Determine how many lines in the entries below contain "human", and output only that number.

(Items listed in a dataset)
▼

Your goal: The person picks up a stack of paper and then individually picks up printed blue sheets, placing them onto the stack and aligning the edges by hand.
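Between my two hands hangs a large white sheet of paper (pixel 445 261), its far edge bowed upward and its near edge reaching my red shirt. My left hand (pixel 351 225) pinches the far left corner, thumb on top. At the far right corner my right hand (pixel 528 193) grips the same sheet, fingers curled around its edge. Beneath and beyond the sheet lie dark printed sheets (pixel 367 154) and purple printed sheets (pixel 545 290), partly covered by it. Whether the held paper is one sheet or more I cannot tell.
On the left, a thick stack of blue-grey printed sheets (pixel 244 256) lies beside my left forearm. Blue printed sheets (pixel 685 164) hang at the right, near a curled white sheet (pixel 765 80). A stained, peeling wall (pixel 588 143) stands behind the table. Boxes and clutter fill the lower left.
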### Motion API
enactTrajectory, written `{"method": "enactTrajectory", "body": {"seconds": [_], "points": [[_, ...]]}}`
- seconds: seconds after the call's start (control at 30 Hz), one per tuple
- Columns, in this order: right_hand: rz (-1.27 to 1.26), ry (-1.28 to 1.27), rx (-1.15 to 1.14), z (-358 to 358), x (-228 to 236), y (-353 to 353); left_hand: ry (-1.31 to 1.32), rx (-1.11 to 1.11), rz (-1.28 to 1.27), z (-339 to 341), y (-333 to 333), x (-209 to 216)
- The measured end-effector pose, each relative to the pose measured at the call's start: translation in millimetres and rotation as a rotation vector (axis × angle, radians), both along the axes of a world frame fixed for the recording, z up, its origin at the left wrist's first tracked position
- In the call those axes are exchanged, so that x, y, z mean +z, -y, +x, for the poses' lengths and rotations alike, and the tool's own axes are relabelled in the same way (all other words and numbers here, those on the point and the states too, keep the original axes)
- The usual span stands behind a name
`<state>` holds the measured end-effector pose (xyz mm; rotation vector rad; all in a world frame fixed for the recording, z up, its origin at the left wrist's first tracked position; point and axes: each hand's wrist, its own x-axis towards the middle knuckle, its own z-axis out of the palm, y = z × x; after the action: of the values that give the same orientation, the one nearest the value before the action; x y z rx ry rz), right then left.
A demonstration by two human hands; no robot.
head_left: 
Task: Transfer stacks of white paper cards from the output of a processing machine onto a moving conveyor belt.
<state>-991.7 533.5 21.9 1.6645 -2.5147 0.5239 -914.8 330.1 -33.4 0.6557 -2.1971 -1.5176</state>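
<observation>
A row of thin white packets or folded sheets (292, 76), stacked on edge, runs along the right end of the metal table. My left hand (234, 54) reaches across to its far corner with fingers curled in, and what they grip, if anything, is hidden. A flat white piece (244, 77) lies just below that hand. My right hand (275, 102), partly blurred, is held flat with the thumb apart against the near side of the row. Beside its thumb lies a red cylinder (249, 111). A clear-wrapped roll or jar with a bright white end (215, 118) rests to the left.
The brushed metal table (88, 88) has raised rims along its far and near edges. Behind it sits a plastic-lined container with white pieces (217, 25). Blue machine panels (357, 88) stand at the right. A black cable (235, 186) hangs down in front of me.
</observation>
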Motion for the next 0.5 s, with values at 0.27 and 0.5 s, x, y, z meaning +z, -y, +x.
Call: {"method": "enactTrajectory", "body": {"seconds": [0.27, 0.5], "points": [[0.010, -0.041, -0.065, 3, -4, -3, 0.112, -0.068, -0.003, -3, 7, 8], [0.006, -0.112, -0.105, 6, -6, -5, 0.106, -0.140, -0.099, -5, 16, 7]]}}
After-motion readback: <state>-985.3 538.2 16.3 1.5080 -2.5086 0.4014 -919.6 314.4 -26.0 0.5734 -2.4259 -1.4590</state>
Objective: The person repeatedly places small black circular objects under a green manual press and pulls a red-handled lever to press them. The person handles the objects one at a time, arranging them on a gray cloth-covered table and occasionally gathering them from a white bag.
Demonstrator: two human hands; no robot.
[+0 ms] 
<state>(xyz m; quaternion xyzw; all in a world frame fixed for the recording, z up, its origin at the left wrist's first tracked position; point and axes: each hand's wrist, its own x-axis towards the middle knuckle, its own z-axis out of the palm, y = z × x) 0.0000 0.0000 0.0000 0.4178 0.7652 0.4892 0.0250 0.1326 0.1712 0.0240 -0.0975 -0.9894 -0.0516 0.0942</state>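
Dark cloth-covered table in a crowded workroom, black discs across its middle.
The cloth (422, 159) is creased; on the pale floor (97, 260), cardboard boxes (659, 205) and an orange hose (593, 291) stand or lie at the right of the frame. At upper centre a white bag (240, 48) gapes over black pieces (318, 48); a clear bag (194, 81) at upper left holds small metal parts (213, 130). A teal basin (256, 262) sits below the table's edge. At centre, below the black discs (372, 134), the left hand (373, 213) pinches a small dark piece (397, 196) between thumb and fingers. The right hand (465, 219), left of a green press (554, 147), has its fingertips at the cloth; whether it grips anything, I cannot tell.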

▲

• [Output]
2